Caso clínico. Gustavo es un hombre de 33 años que consulta por sentirse preocupado y acongojado. Gustavo ha ido a trabajar a otro país, donde lo contrataron por tres años. Como en el suyo no tiene buenas oportunidades de trabajo, esta oferta le pareció maravillosa. Describe a sus patrones y a su equipo de trabajo como ¨buenos¨. El salario es exiguo, cuenta con ¨protección¨ en salud, puede enviar dinero a su familia. Pareciera que son millones de beneficios. Habla quedo, es espontáneo por momentos, responde a los cuestionamientos que hago con palabras de algodón, me encuentro con sus ojos de azabache y siento que el vacío es muy profundo. Percibo impotencia, indecisión, duda, temor. Una esposa y cuatro hijos lejos, un deber que cumplir, sus sustentos. Un dolor que sobrellevar, la vacía ausencia. Es esto el vacío, me pregunto. El proviene de una de las islas de un mar tan inmenso como tan diverso y tan complejo, aunque pareciera un sitio ¨vacío¨. Trato de comprenderlo, sé que lo comprendo, pero aun trato, porque no es fácil ni expedito seguir comprendiendo. En un primer encuentro hubiera querido ayudarlo, quisiera creer que lo hice, porque volverá según dijo, pero su desgarro es más que vacío. Sigue siendo parco, pero su lenguaje corporal y sus pocas palabras me dicen mucho. Siente y aprecia ser entendido, pero no soy la ¨solución¨, solo puedo ser el alivio. No me frustro, sugiero, impulso, esperaré… La fuerza terapéutica me invade y así trabajaremos juntos. Nada asegura nada porque todo es el ¨vacío¨.

Sí, de acuerdo, interesan las noticias, los asaltos, las ¨bombas¨, realmente explosivas y otras informativas. Gustavo está consciente de eso. Sinceramente, no sé qué más añadir a este nivel en el que solo he podido percibir el vacío y ya ese es un primer paso.

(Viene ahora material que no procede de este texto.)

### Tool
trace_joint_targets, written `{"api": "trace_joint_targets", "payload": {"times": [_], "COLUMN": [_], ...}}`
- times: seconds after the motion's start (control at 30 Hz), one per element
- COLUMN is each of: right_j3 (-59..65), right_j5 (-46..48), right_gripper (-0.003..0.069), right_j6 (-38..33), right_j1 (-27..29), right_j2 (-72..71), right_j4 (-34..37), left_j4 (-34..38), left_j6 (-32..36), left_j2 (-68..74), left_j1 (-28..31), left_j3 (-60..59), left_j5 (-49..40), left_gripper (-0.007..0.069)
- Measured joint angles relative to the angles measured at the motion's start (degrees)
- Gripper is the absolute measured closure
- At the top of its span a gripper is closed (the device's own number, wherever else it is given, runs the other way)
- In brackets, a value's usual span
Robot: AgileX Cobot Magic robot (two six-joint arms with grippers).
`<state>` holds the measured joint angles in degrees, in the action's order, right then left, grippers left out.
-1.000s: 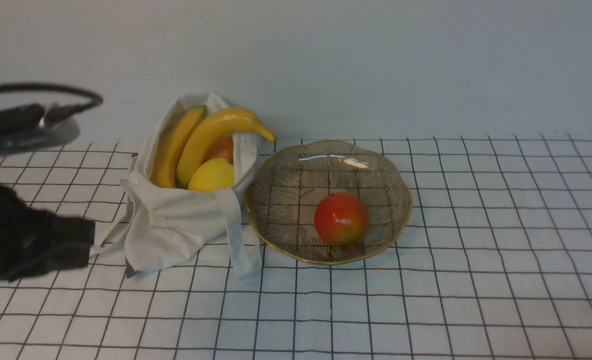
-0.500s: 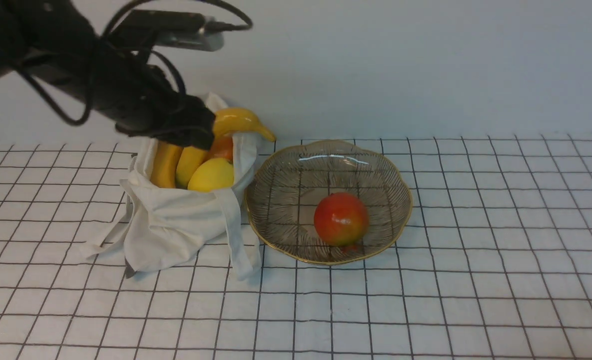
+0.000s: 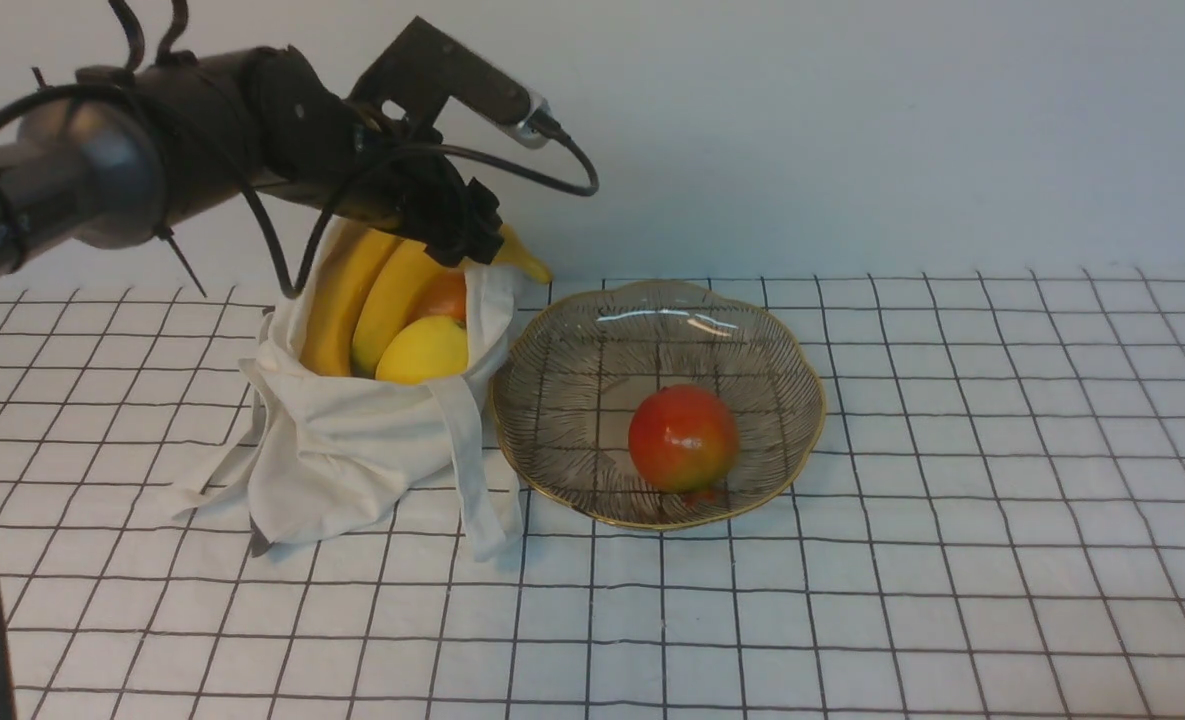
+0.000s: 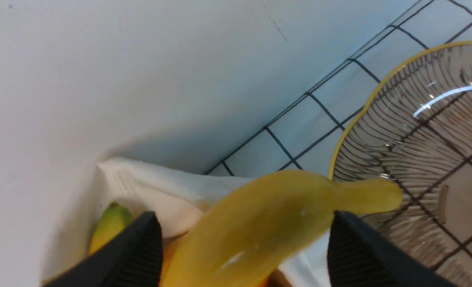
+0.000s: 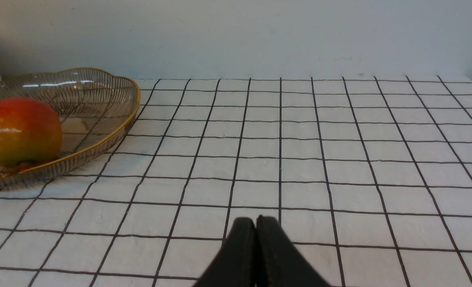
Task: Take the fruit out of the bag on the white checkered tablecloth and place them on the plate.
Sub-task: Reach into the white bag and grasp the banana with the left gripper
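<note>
1. A pale wall backs the white checkered tablecloth (image 3: 952, 450); the bag (image 3: 342, 450) sits at left, and the plate (image 3: 752, 330) is just right of it.
2. Left claw (image 4: 243, 239) – spread wide, its fingers on either side of the upper banana (image 3: 392, 300) in the bag.
3. Right claw (image 5: 255, 239) – closed, empty, low over the cloth.
4. A red-orange fruit (image 3: 683, 437) lies on the plate; the lemon (image 3: 424, 350) is in the bag.

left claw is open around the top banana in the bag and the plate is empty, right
No, the plate is not empty: the front view shows a round red-orange fruit lying in it. The rest holds: the left claw is open on either side of the top banana in the bag.
</note>
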<state>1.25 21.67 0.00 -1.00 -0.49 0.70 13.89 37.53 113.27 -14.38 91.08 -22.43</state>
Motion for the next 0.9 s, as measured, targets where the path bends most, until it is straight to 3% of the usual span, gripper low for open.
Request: {"api": "trace_joint_targets", "payload": {"times": [0.47, 0.57, 0.8, 0.9], "right_j3": [0.0, 0.0, 0.0, 0.0], "right_j5": [0.0, 0.0, 0.0, 0.0], "right_gripper": [0.0675, 0.0675, 0.0675, 0.0675], "right_j6": [0.0, 0.0, 0.0, 0.0], "right_j1": [0.0, 0.0, 0.0, 0.0], "right_j2": [0.0, 0.0, 0.0, 0.0], "right_j4": [0.0, 0.0, 0.0, 0.0], "left_j4": [-3.3, -3.9, -4.0, -4.0], "left_j6": [0.7, 0.7, 0.7, 0.7], "left_j2": [4.6, 5.8, 4.5, 1.4], "left_j1": [0.0, 0.0, 0.0, 0.0], "left_j3": [0.2, 0.2, 0.2, 0.2], "left_j5": [2.9, 4.6, 5.5, 4.3], "left_gripper": [0.0132, 0.0221, 0.0579, 0.0623]}}
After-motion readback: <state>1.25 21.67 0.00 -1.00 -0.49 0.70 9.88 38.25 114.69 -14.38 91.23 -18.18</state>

Lucimey Lima Pérez es Psiquiatra, Psicoterapeuta, Máster y PhD en Neuroquímica.

2 Comments

  1. Pingback: El inexplicable y fundamentado vacío – – Zoé Valdés

  2. El vacío es la constatación de la «soledad vital, personal e intransferible». Esa soledad que el ser humano «intenta llenar» con «explicaciones, sentimientos, creencias»… Es un «agujero negro» «lleno» de todo lo que somos y lo que no somos, es bucear en el interior buscando respuestas a preguntas que no pueden ser respondidas y es «los por qué y para qué» de la incongruencia. Y en última instancia el vacío aparece también en la «saturación», cuando abruman tantas cosas que están fuera del más mínimo control personal, que «viste el interior con la impotencia y el desgarro». Aunque, existe un «vacío luminoso» cuando la certeza de lo que no vemos pero sí esperamos nos alcanza al final, para llevarnos con una sonrisa y los ojos vacíos de miradas porque ya no es necesario «ver» para «abrazar» una paz infinita después de una lucha encarnizada.